“All Europe’s cathedrals are built where the Celts had their menhirs. Why did the Celts set these stones in the ground, considering the effort it cost them?”
“Why did the Egyptians go to so much trouble to erect the pyramids?”
“There you are. Antennas, thermometers, probes, needles like the ones Chinese doctors use, stuck into the body’s nodal points. At the center of the earth is a nucleus of fusion, something similar to the sun—indeed, an actual sun around which things revolve, describing different paths. Orbits of telluric currents. The Celts knew where they were, and how to control them. And Dante? What about Dante? What was he trying to tell us with the account of his descent into the depths? You understand me, dear friend?”
I didn’t like being his dear friend, but I went on listening to him. Giulio/Giulia, my Rebis planted like Lucifer at the center of Lia’s womb, but he/she, the Thing, would be upside down, would be struggling upward, and would somehow emerge. The Thing was created to emerge upward from the viscera, and not make its entrance with head bowed, in sticky secrecy.
Salon by now was lost in a monologue he seemed to repeat from memory. “You know what the English leys are? If you fly over England in a plane, you’ll see that all the sacred places are joined by straight lines, a grid of lines interwoven across the whole country, still visible because they suggested the lines of later roads….”

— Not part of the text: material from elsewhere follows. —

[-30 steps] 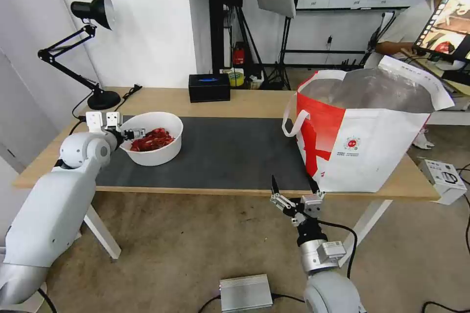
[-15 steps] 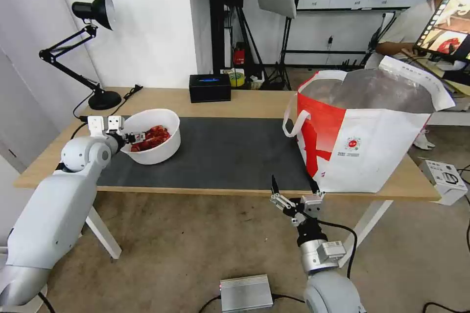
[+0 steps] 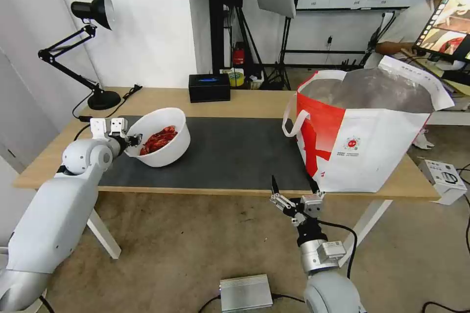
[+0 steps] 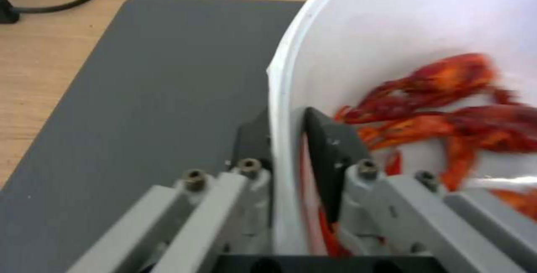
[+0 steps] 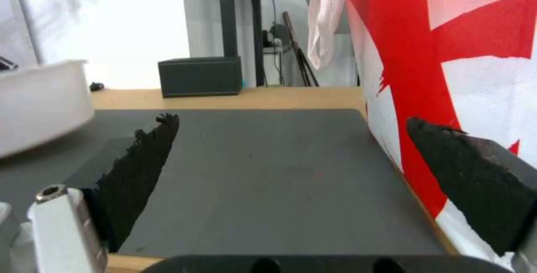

“The sacred places were connected by roads, and people simply tried to make roads as straight as possible.”
“Indeed? Then why do birds migrate along these lines? Why do flying saucers follow them? It’s a secret that was lost after the Roman invasion, but there are those who still know it….”
“The Jews,” I suggested.
“They also dig. The first alchemistic principle is VITRIOL: Visita Interiora Terrae, Rectificando Invenies Occultum Lapidem.”
Lapis exillis. My Stone that was slowly coming out of exile, from the sweet oblivious hypnotic exile of Lia’s vessel; my Stone, beautiful and white, not seeking further depths, but seeking the surface … I wanted to rush home to Lia, to wait with her, hour by hour, for the appearance of the Thing, the triumph of the surface regained. Salon’s den had the musty smell of tunnels. Tunnels were the origin that had to be abandoned; they were not the destination. And yet I followed Salon, and new, malicious ideas for the Plan whirled in my head. While I awaited the one Truth of this sublunar world, I racked my brain to construct new falsehoods; blind as the animals underground.
I stirred. I had to get out of the tunnel. “I must go,” I said. “Perhaps you can suggest some books on this subject.”
“Ha! Everything they’ve written about it is false, false as the soul of Judas. What I know I learned from my father….”
“A geologist?”
“Oh no,” Salon said, laughing, “no, not at all. My father—nothing to be ashamed of; water under the bridge—worked for the Okhrana. Directly under the chief, the legendary Rachkovski.”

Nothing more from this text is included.